> [REQUIRED WORK]:
Pick out each line in these entries that contains the string "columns".

> [RECORDS TO USE]:
************
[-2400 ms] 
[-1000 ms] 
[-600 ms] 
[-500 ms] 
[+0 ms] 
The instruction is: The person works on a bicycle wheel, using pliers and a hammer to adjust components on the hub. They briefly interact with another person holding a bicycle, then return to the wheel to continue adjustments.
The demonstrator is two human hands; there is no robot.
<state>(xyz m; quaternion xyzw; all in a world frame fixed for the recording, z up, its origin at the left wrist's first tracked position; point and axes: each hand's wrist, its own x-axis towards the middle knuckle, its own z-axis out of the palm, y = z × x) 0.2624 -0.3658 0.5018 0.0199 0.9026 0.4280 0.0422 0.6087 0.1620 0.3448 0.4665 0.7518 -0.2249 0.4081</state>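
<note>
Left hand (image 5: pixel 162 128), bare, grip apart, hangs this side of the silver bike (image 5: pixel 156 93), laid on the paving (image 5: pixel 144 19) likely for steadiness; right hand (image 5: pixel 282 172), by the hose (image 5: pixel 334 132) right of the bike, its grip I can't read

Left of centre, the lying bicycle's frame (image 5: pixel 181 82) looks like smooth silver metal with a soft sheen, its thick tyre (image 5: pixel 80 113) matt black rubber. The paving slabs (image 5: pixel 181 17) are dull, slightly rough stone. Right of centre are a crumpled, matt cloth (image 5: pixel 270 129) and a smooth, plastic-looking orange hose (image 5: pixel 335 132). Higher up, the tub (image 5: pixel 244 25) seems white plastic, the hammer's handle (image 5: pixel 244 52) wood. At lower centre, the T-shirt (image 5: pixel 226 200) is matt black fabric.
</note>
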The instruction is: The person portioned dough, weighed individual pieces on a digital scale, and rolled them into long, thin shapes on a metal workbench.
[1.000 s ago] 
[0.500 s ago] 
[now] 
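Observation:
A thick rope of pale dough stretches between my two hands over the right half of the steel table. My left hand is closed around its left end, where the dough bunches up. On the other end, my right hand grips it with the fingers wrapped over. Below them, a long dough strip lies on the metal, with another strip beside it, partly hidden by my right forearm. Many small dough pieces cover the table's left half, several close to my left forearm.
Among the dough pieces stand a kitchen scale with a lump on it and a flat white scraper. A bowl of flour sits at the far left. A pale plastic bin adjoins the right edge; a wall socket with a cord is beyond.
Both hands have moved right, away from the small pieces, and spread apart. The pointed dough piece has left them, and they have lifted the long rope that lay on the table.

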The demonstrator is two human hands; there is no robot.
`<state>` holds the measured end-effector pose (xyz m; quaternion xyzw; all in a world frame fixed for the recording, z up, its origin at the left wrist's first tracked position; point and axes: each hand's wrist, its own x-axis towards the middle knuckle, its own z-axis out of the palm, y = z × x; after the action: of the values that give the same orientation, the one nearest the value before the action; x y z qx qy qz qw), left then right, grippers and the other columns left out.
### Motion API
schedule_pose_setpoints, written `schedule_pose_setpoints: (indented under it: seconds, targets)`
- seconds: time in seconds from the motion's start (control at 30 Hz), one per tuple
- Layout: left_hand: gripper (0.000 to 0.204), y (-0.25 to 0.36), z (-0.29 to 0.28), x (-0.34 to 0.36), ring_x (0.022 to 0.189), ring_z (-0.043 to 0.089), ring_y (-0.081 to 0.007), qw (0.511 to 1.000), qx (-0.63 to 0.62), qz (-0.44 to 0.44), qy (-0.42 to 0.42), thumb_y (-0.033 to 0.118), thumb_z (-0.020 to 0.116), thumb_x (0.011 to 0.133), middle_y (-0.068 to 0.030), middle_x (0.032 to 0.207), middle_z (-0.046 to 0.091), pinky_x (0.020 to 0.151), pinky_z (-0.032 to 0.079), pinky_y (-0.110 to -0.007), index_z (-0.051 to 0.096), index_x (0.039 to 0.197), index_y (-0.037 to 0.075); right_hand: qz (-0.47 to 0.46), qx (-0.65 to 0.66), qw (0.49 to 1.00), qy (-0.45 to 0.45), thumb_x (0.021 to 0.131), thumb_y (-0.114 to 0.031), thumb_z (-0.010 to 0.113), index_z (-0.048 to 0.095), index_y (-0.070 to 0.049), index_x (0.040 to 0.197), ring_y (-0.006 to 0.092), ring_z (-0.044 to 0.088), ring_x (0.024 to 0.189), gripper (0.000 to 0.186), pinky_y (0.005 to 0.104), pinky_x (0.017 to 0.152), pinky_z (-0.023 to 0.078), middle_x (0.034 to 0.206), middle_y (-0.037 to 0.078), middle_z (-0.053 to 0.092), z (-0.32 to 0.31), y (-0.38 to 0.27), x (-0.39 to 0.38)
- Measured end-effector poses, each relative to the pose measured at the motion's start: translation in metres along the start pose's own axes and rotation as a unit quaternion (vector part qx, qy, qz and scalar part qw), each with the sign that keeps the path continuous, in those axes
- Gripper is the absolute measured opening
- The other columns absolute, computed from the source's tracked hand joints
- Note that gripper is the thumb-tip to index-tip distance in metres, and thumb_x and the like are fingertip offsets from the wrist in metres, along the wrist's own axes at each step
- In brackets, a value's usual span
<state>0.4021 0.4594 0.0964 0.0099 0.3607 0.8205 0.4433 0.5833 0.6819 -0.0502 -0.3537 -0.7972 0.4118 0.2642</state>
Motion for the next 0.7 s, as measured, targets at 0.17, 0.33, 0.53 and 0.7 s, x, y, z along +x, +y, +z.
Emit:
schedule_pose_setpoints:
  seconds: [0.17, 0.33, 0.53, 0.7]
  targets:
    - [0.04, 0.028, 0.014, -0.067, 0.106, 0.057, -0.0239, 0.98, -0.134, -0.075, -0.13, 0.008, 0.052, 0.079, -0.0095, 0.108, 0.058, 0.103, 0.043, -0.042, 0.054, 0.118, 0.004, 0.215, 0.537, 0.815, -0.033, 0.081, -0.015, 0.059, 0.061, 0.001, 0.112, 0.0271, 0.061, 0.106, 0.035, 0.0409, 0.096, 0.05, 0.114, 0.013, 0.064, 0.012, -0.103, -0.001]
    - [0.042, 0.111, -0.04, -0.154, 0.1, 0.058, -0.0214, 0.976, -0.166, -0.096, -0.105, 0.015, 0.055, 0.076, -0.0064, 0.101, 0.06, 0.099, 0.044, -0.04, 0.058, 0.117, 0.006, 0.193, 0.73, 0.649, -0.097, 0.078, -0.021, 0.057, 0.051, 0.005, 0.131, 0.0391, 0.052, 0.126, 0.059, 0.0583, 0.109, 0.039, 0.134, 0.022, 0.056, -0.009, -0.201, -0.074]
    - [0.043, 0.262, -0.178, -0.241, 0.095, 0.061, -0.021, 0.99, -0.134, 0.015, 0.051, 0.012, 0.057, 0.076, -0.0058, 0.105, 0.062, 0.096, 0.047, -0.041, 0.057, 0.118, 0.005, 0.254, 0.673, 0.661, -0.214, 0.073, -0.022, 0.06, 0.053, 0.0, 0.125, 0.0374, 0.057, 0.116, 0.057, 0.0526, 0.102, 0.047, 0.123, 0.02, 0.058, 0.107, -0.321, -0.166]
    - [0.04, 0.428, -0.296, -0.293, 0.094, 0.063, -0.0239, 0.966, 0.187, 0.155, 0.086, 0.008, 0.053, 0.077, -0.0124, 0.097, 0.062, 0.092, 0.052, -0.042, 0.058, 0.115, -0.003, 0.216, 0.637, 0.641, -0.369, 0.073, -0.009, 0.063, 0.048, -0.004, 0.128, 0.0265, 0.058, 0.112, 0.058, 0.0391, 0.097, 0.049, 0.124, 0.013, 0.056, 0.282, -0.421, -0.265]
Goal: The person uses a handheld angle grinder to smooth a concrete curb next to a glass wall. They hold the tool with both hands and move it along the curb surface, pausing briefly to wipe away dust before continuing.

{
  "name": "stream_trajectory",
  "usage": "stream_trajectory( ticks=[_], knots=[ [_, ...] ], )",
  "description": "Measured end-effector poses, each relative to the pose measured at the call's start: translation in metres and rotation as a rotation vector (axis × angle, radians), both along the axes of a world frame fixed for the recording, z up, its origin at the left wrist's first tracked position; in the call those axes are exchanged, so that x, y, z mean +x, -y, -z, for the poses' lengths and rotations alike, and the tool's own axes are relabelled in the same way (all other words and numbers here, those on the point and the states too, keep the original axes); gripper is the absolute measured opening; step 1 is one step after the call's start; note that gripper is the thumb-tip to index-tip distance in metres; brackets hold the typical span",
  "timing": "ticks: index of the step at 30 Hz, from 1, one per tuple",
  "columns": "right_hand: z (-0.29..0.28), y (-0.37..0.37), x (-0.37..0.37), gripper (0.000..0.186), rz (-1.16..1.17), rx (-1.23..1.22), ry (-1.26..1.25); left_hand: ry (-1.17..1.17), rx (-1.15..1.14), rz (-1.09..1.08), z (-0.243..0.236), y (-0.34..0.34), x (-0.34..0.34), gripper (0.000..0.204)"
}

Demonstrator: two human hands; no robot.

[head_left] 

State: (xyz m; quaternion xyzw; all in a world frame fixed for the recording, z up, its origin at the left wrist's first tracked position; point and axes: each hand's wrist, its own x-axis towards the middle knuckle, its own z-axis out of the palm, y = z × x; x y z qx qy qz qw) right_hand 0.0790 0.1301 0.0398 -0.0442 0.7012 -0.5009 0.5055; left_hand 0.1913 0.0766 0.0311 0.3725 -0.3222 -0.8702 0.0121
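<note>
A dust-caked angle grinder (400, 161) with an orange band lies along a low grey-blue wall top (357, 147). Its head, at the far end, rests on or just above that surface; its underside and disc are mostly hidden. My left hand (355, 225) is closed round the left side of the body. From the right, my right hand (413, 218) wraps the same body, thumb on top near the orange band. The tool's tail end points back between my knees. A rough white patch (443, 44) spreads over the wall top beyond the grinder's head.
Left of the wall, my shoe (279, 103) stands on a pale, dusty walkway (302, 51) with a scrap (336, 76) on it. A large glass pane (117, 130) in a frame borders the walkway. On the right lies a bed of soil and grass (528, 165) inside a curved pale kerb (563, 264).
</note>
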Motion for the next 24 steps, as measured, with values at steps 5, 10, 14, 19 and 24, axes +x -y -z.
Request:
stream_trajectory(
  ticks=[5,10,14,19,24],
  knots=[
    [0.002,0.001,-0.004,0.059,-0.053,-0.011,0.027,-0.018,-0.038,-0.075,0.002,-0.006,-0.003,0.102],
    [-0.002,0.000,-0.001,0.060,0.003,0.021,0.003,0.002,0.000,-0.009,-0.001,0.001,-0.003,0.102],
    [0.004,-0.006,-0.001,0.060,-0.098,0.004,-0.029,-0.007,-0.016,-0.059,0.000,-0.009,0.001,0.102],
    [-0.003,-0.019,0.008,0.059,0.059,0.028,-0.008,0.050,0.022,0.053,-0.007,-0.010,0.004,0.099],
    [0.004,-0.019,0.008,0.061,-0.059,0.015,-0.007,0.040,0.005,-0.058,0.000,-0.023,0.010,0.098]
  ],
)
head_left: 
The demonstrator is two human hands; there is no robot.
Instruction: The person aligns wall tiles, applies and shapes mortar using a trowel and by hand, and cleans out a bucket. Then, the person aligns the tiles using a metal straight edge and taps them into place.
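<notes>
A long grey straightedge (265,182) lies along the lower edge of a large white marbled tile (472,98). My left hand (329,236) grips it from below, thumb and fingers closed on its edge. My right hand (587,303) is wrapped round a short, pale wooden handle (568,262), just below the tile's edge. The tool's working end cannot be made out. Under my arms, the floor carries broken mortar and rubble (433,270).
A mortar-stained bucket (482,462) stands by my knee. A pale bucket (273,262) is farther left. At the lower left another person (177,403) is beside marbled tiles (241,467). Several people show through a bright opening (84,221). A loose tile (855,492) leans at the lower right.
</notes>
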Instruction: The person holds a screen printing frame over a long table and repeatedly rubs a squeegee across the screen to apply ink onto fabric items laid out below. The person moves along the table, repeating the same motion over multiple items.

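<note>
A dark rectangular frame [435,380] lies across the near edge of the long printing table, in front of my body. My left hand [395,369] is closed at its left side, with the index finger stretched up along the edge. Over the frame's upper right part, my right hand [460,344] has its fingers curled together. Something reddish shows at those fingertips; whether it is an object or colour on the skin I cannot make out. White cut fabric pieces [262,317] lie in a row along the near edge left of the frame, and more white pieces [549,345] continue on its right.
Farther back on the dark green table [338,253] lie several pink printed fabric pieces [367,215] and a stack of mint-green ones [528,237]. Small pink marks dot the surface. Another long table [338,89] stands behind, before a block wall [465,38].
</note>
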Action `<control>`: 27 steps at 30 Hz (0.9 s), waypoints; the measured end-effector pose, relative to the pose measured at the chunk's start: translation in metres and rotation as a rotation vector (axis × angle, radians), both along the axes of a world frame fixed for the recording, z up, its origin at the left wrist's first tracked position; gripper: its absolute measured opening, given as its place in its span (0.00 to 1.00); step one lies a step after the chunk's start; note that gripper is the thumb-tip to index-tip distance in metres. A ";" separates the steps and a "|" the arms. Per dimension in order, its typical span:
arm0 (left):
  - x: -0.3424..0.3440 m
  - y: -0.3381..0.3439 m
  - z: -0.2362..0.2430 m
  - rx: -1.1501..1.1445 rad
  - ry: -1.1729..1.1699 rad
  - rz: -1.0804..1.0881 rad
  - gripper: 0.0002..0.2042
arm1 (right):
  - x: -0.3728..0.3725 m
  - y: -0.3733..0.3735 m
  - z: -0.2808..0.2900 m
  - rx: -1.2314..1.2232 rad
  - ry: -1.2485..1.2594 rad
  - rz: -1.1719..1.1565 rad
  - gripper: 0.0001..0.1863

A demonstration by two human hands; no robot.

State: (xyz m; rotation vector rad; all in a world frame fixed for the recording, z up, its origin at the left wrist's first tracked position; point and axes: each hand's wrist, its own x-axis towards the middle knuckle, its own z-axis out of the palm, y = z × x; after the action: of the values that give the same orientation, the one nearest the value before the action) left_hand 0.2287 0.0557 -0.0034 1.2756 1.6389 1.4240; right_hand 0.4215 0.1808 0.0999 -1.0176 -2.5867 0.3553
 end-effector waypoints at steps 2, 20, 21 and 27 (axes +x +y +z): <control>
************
> [REPLY TO THE TASK]:
`<state>` holds the measured end-effector pose (xyz m; quaternion xyzw; all in a world frame fixed for the recording, z up, its origin at the left wrist's first tracked position; point and axes: each hand's wrist, its own x-axis towards the middle knuckle, its own z-axis out of the palm, y = z × x; after the action: of the values that give the same orientation, the one nearest the value before the action; x y z qx qy qz qw), left then right, grippers and the other columns left out.
- The other columns absolute, computed from the source's tracked hand joints
  "columns": "right_hand: z (-0.29..0.28), y (-0.37..0.37), x (-0.37..0.37), gripper (0.000..0.186), rz (-1.16..1.17), rx (-1.23..1.22), ry (-1.26..1.25); left_hand: ry (-1.17..1.17), rx (-1.15..1.14), rz (-1.09..1.08), z (-0.243..0.236), y (-0.34..0.34), x (-0.34..0.34), gripper (0.000..0.204)"

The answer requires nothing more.